▸ What to do:
Pictures are to be left out; otherwise, copy exactly the lines from the line containing "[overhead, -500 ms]" through the end of the data.

= = = =

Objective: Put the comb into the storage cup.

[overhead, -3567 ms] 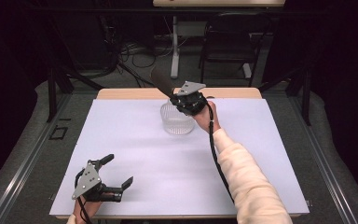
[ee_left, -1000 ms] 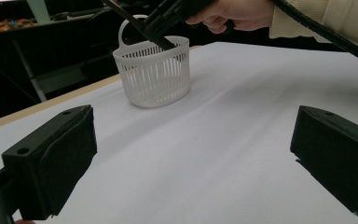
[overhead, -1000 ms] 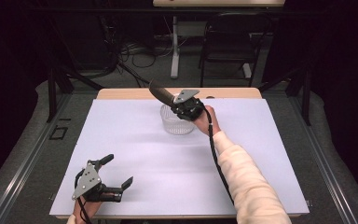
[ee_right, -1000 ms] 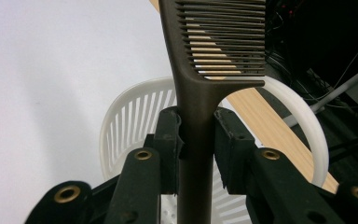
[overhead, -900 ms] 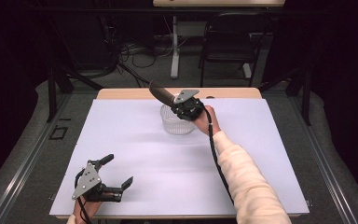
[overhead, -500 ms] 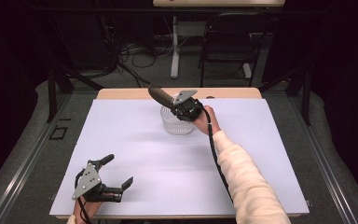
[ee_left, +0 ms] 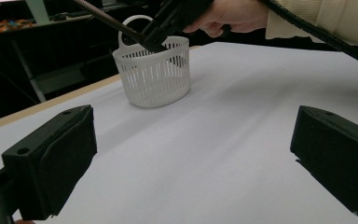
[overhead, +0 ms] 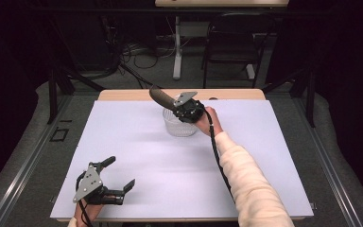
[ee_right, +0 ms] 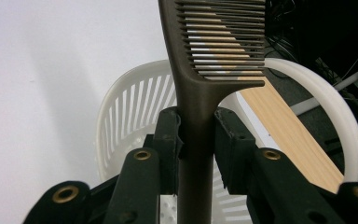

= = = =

▸ Response:
[overhead, -500 ms] 
[ee_left, +0 ms] 
[overhead, +0 ms] 
[ee_right, +0 ms] 

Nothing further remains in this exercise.